Closed timja closed 2 years ago
JENKINS-41218 FTR
JENKINS-65809 too, Jenkins restart on Debian no longer works with the current SysVInit script
Hello,
I think you can use the voxpopuli puppet code for create the systemd unit file.
They truncate your init script https://github.com/voxpupuli/puppet-jenkins/blob/master/templates/jenkins-run.erb (without PARAMS+=("--daemon")
, deprecated since 2.313
)
After you just need to create the systemd file like that:
systemctl cat jenkins.service
# /etc/systemd/system/jenkins.service
[Unit]
Description=Jenkins master service
Requires=network.target
After=network.target
[Service]
Type=simple
User=jenkins
Group=jenkins
EnvironmentFile=/etc/sysconfig/jenkins
ExecStart=/usr/lib/jenkins/jenkins-run
Restart=always
[Install]
WantedBy=multi-user.target
EnvironmentFile=/etc/sysconfig/jenkins
change between RedHat and Debian family, but everything else is the same.

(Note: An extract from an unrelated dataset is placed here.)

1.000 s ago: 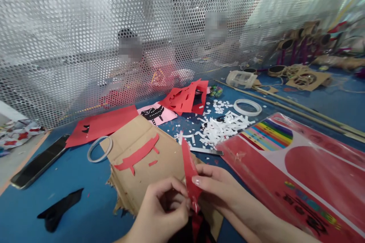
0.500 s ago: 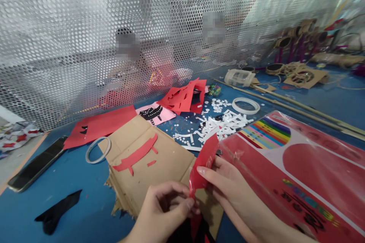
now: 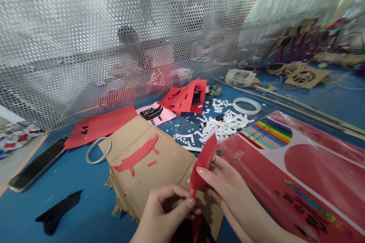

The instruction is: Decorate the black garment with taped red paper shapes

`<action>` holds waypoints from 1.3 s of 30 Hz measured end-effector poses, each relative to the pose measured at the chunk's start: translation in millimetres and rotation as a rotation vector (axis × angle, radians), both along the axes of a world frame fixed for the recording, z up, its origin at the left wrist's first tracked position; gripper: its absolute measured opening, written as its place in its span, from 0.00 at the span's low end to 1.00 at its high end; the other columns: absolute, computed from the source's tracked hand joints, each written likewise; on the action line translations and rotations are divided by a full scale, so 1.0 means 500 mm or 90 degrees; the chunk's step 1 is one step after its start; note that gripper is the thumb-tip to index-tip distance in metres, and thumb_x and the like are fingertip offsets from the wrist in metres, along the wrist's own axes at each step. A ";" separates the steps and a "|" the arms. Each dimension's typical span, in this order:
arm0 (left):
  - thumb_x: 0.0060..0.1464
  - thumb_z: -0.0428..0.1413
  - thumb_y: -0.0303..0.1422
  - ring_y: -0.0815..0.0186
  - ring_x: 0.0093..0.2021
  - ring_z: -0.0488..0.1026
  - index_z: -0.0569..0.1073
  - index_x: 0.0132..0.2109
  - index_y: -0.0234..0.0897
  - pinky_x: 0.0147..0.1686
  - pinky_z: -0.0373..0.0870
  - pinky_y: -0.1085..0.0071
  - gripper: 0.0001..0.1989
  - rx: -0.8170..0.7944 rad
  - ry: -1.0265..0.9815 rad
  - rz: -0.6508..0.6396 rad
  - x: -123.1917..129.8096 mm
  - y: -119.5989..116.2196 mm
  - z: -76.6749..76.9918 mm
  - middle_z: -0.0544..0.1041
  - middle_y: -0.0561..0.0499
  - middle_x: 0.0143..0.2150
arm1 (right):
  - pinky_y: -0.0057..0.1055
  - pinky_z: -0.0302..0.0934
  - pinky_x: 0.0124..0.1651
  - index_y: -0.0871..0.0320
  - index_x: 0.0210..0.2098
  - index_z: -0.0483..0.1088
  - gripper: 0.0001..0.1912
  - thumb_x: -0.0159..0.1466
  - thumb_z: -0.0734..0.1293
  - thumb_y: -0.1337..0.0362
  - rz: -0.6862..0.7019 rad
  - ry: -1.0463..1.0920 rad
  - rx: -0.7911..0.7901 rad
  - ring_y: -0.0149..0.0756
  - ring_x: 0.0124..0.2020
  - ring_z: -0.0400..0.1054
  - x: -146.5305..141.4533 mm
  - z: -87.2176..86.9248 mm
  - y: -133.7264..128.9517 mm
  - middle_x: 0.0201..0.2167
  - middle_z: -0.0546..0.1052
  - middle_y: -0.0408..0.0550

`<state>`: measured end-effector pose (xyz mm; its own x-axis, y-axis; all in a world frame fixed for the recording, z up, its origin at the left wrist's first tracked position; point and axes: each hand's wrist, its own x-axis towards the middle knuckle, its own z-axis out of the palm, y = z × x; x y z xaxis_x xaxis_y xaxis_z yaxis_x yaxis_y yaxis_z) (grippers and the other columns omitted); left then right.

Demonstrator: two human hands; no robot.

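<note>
A folded strip of red paper (image 3: 205, 155) stands between my two hands at the lower middle. My right hand (image 3: 225, 182) holds its upper part, thumb on the near face. The fingers of my left hand (image 3: 173, 207) pinch the lower end of the strip. Below my hands, black and red material shows at the bottom edge. To the left, a cut red shape (image 3: 138, 155) with two short legs and a small red scrap (image 3: 152, 163) lie on brown cardboard (image 3: 164, 163) with a torn left edge.
White paper scraps (image 3: 224, 127) and a white tape roll (image 3: 246, 106) lie behind my hands. A red packet (image 3: 313, 155) is at right. Another tape roll (image 3: 98, 150), a phone (image 3: 38, 165) and black cloth-like scrap (image 3: 58, 212) are left. People sit behind the perforated screen (image 3: 159, 19).
The red strip has tilted slightly and looks narrower. My left hand has shifted a little to the right, still pinching its lower end.
</note>
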<state>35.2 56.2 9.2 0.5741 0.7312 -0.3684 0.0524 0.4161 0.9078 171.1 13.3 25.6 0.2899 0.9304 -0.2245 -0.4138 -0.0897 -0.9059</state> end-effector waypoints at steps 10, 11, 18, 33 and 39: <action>0.51 0.59 0.38 0.61 0.38 0.74 0.79 0.38 0.40 0.39 0.69 0.74 0.09 0.244 0.055 0.001 -0.009 0.008 0.006 0.80 0.47 0.36 | 0.25 0.65 0.36 0.56 0.36 0.66 0.09 0.58 0.68 0.61 0.013 0.050 0.035 0.31 0.32 0.68 0.017 0.005 0.004 0.34 0.72 0.43; 0.52 0.58 0.39 0.62 0.36 0.74 0.79 0.36 0.39 0.38 0.69 0.74 0.10 0.230 0.071 0.011 -0.007 0.010 0.011 0.80 0.48 0.34 | 0.24 0.64 0.35 0.56 0.36 0.66 0.08 0.59 0.68 0.61 0.032 0.050 0.036 0.31 0.32 0.68 0.017 0.002 0.005 0.34 0.72 0.43; 0.46 0.60 0.44 0.65 0.29 0.70 0.77 0.30 0.32 0.31 0.66 0.75 0.16 0.130 0.122 -0.037 0.001 0.015 0.030 0.76 0.48 0.27 | 0.23 0.63 0.37 0.59 0.34 0.68 0.08 0.57 0.69 0.62 0.053 0.007 0.051 0.31 0.34 0.66 0.013 -0.018 0.003 0.32 0.72 0.44; 0.52 0.58 0.40 0.69 0.32 0.69 0.77 0.32 0.35 0.35 0.65 0.77 0.12 0.041 -0.034 0.038 -0.006 0.020 0.010 0.75 0.51 0.30 | 0.26 0.63 0.38 0.59 0.32 0.67 0.10 0.56 0.71 0.62 0.104 0.074 0.049 0.31 0.32 0.66 0.018 -0.015 0.003 0.29 0.71 0.43; 0.49 0.61 0.38 0.74 0.24 0.65 0.77 0.27 0.33 0.27 0.62 0.81 0.12 -0.019 -0.050 -0.016 -0.004 0.020 0.022 0.72 0.54 0.22 | 0.26 0.63 0.35 0.60 0.32 0.68 0.10 0.56 0.70 0.61 0.140 0.053 0.049 0.30 0.30 0.65 0.015 -0.013 0.004 0.29 0.71 0.44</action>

In https://github.com/jenkinsci/packaging/pull/93/files, they define some option like SyslogIdentifier
or UMask
. But everyone, and I think it's better, can change the value with systemd override hierarchy https://www.freedesktop.org/software/systemd/man/systemd.unit.html
systemctl cat jenkins.service
# /etc/systemd/system/jenkins.service
[Unit]
Description=Jenkins master service
Requires=network.target
After=network.target
[Service]
Type=simple
User=jenkins
Group=jenkins
EnvironmentFile=/etc/sysconfig/jenkins
ExecStart=/usr/lib/jenkins/jenkins-run
Restart=always
[Install]
WantedBy=multi-user.target
# /etc/systemd/system/jenkins.service.d/override.conf
[Service]
SyslogIdentifier=jenkins
UMask=0002
Feel like submitting a PR? (doesn't have to do debian vs redhat in the same PR either, can be gradual support)
Would that be applied in https://github.com/jenkinsci/packaging/tree/master/deb/build/debian & https://github.com/jenkinsci/packaging/tree/master/rpm/build? What are the OS constraints? Is there a matrix of supported envs?
Would that be applied in
master
/deb/build/debian &master
/rpm/build? What are the OS constraints? Is there a matrix of supported envs?
Yes
I think @MarkEWaite has had an action item to propose an official approved OS matrix but I don't think it currently exists.
I would follow the vendor's standard support life cycle for LTS or whatever is appropriate for OS, with aiming to support recent releases too.
So would require:
i.e. Ubuntu 18,20 Debian Bullseye
Centos/Rhel 7 Rhel 8 / whatever non rhel derivative
I think @MarkEWaite has had an action item to propose an official approved OS matrix but I don't think it currently exists.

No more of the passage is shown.